**Task description**
From the first line through the last, transcribe the listing word for word.

**Stored data**
- - - -

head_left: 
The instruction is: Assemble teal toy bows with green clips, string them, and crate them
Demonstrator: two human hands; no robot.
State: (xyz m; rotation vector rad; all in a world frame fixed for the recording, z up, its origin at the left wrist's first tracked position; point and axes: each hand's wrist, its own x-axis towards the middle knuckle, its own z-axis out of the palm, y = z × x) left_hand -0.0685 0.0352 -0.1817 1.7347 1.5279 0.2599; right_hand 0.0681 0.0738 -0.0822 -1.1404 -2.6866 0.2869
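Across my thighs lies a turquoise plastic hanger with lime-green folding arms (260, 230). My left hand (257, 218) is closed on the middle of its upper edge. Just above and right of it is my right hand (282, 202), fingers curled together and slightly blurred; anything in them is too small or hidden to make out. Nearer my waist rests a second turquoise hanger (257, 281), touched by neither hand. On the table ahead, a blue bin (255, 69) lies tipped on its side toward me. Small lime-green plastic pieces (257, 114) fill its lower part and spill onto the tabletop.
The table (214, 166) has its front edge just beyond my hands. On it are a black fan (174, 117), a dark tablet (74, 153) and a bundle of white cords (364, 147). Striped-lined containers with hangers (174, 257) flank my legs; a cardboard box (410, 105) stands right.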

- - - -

**Solved exercise**
head_left: 
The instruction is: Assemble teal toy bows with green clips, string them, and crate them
Demonstrator: two human hands; no robot.
State: (xyz m; rotation vector rad; all in a world frame fixed for the recording, z up, its origin at the left wrist's first tracked position; point and axes: each hand's wrist, its own x-axis towards the middle knuckle, its own z-axis out of the palm, y = z × x) left_hand -0.0685 0.0352 -0.1817 1.7347 1.5279 0.2599; right_hand 0.0681 0.0738 -0.0822 -1.1404 -2.6866 0.2869
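Across my thighs lies a turquoise plastic hanger with lime-green folding arms (260, 230). My left hand (257, 218) is closed on the middle of its upper edge. Just above and right of it is my right hand (282, 202), fingers curled together and slightly blurred; anything in them is too small or hidden to make out. Nearer my waist rests a second turquoise hanger (257, 281), touched by neither hand. On the table ahead, a blue bin (255, 69) lies tipped on its side toward me. Small lime-green plastic pieces (257, 114) fill its lower part and spill onto the tabletop.
The table (214, 166) has its front edge just beyond my hands. On it are a black fan (174, 117), a dark tablet (74, 153) and a bundle of white cords (364, 147). Striped-lined containers with hangers (174, 257) flank my legs; a cardboard box (410, 105) stands right.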

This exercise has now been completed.